■ Task goal:
Look through the records below and state how many lines carry the string "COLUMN", adding nothing.

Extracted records
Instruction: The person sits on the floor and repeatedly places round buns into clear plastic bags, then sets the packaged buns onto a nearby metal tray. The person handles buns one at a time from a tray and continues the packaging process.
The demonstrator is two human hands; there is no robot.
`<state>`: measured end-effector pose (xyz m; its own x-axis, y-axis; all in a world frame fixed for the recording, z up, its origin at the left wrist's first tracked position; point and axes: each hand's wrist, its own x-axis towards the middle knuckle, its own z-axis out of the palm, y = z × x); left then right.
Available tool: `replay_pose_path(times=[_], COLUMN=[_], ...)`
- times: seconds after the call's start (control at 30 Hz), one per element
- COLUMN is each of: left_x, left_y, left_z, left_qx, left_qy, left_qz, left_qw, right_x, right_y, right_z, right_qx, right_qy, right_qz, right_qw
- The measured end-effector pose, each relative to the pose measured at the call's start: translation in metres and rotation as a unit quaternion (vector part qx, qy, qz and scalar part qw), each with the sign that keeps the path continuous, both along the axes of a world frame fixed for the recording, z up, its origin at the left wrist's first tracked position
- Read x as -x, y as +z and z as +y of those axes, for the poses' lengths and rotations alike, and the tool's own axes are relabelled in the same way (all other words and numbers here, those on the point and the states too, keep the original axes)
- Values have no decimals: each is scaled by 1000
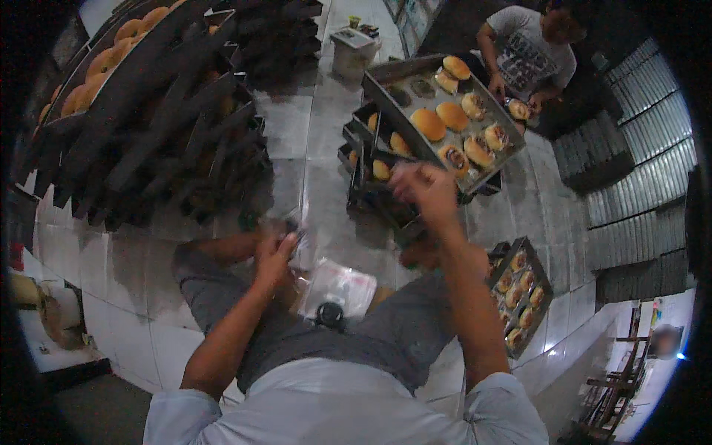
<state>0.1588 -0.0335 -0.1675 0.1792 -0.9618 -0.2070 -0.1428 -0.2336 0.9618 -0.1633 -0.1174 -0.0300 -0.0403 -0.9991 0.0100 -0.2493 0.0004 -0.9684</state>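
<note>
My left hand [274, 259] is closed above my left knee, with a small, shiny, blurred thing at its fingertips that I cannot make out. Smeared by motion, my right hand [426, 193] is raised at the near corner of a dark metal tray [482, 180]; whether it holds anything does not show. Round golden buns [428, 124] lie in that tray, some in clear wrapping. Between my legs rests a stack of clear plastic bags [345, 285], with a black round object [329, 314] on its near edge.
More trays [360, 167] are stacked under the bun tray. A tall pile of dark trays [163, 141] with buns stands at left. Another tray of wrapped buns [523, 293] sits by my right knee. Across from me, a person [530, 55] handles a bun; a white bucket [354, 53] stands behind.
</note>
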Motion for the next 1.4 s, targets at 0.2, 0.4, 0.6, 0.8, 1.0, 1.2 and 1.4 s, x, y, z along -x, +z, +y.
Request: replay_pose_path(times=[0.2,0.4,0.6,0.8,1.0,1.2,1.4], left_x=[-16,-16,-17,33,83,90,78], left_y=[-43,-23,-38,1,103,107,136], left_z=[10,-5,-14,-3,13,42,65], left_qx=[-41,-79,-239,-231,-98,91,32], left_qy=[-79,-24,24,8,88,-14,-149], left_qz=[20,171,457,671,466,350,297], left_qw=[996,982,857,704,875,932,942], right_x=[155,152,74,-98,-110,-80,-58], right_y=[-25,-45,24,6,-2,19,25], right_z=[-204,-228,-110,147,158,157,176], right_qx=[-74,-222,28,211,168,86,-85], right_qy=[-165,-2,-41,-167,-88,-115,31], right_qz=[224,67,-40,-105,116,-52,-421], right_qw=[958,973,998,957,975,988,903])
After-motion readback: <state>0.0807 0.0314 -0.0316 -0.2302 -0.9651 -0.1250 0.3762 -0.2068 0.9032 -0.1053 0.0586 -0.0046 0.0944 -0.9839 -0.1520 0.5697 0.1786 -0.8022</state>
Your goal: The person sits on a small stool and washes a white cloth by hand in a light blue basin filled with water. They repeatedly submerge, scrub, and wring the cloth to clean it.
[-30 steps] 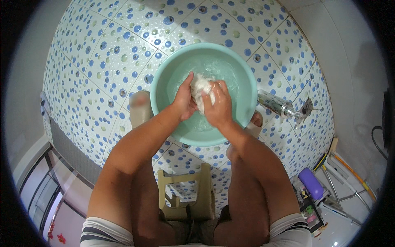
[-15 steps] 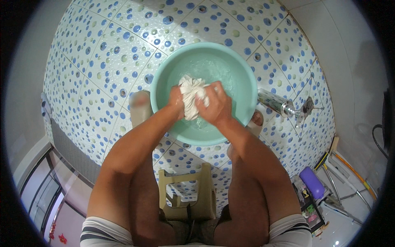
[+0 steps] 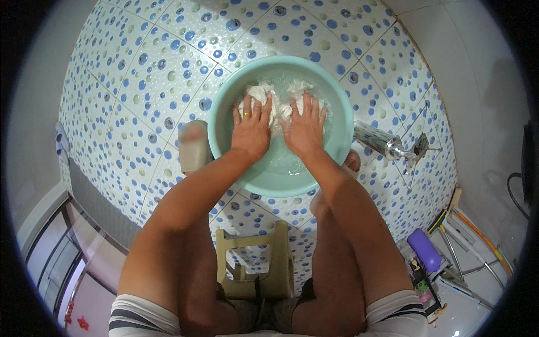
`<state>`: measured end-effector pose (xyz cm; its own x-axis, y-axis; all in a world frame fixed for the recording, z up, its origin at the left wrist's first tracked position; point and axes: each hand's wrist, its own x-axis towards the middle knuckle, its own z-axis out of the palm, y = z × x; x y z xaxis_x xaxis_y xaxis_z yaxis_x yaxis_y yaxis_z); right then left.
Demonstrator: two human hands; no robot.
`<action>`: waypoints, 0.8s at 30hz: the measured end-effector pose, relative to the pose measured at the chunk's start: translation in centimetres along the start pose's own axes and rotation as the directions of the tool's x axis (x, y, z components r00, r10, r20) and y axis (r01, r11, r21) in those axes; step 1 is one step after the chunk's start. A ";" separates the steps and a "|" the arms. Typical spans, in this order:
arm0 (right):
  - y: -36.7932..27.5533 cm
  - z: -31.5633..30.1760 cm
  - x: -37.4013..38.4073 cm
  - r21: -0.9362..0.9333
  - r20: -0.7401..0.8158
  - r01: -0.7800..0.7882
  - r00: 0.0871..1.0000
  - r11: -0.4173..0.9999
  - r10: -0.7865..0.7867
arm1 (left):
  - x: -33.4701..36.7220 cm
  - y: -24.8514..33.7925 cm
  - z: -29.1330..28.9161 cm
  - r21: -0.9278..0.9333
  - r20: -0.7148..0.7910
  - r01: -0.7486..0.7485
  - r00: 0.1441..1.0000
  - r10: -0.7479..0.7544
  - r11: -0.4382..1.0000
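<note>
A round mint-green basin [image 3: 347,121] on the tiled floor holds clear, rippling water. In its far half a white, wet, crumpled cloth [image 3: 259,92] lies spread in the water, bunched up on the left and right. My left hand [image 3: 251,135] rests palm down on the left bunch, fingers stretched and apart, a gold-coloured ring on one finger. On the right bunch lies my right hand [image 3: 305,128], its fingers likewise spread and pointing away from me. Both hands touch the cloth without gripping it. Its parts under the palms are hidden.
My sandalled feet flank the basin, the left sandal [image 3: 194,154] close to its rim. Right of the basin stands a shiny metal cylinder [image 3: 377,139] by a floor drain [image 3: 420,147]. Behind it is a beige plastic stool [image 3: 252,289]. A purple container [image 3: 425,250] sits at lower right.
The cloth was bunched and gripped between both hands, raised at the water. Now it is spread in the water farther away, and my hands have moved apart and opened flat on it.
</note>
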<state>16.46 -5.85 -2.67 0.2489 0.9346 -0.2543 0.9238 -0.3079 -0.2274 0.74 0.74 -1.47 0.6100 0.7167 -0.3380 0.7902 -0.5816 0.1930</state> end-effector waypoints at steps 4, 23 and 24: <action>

■ Task result:
2